*TASK ITEM*. Starting at the first line of the data, print each line verbatim up to and including the line bearing "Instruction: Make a", omitting pictures.

EXERCISE DATA: Begin

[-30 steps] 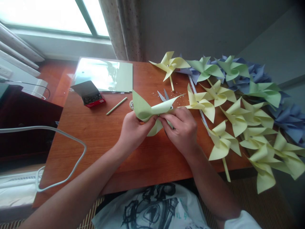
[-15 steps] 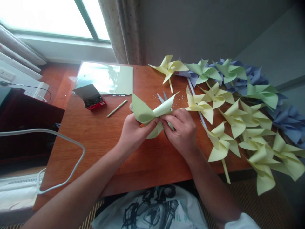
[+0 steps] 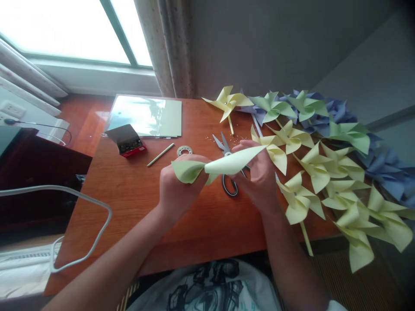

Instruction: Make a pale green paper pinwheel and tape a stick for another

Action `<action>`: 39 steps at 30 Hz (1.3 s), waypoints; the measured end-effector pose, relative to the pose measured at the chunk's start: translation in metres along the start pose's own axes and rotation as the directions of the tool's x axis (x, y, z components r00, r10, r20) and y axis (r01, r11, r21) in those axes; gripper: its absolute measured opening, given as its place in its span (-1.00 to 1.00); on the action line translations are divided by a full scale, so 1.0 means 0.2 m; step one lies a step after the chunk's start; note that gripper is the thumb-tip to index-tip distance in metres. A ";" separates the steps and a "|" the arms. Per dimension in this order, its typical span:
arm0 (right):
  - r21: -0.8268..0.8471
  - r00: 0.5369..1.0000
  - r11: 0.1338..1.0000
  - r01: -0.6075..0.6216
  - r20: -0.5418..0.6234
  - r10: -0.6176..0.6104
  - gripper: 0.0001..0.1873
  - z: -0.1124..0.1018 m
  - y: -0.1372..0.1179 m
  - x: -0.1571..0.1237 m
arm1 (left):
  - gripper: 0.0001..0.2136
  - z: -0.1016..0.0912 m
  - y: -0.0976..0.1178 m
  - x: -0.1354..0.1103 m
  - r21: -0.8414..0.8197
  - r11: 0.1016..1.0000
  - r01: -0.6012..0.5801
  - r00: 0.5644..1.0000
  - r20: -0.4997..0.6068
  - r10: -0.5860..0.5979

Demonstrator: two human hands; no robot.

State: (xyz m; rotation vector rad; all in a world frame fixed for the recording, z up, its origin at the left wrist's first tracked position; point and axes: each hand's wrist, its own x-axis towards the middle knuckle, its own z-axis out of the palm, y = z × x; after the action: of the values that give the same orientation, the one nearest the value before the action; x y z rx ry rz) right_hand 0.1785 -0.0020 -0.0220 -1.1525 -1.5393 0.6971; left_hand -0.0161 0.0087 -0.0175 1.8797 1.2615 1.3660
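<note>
Both my hands hold a pale green paper pinwheel head (image 3: 223,165) up above the wooden table (image 3: 136,198). My left hand (image 3: 177,190) grips its left side, fingers closed round a curled blade. My right hand (image 3: 259,175) is closed on the right side, behind a long pointed blade. Directly below the paper lie grey scissors (image 3: 228,172) with black handles. A roll of tape (image 3: 184,150) and a thin green stick (image 3: 160,154) lie a little to the left.
A pile of finished yellow, green and blue pinwheels (image 3: 324,160) covers the table's right side. A stack of green paper sheets (image 3: 145,116) lies at the back left, with an open red box of pins (image 3: 127,140) beside it. A white cable (image 3: 81,255) loops over the left edge.
Both hands have lifted the paper pinwheel off the table and tilted it, uncovering the scissors underneath. The camera has shifted slightly.
</note>
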 end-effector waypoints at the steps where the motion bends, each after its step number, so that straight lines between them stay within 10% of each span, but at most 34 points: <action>1: 0.033 1.000 0.999 -0.002 0.023 0.001 -0.44 0.00 -0.01 0.00 | -0.97 -0.01 0.01 0.00 -0.021 0.996 -0.085 0.996 0.013 0.085; 5: 0.069 0.981 0.985 0.158 0.099 -0.164 -0.71 -0.01 -0.06 0.02 | -0.88 -0.04 0.02 -0.01 -0.056 0.935 -0.349 0.932 0.081 0.353; 11: 0.109 0.954 0.955 0.275 0.095 -0.285 -0.84 0.00 -0.09 0.03 | -0.89 -0.05 0.01 -0.03 -0.008 0.896 -0.444 0.890 0.115 0.442; 21: 0.044 0.975 0.982 0.185 0.119 -0.189 -0.97 0.01 -0.07 0.02 | -0.94 0.00 0.03 -0.01 -0.191 0.974 -0.123 0.981 0.123 0.148; 39: 0.056 0.988 0.997 0.050 0.140 -0.058 -0.94 0.00 -0.06 0.02 | -0.85 -0.02 0.04 0.03 -0.335 0.914 0.229 0.938 0.328 -0.115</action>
State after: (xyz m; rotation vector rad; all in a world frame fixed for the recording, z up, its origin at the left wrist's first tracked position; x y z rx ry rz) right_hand 0.1742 -0.0032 -0.0105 -1.0370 -1.6557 0.7921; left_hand -0.0167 0.0090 -0.0068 1.5964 0.9188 1.0812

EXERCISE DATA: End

*OUTPUT FOR THIS TASK*.
[-30 steps] 
[-15 steps] 
[+0 steps] 

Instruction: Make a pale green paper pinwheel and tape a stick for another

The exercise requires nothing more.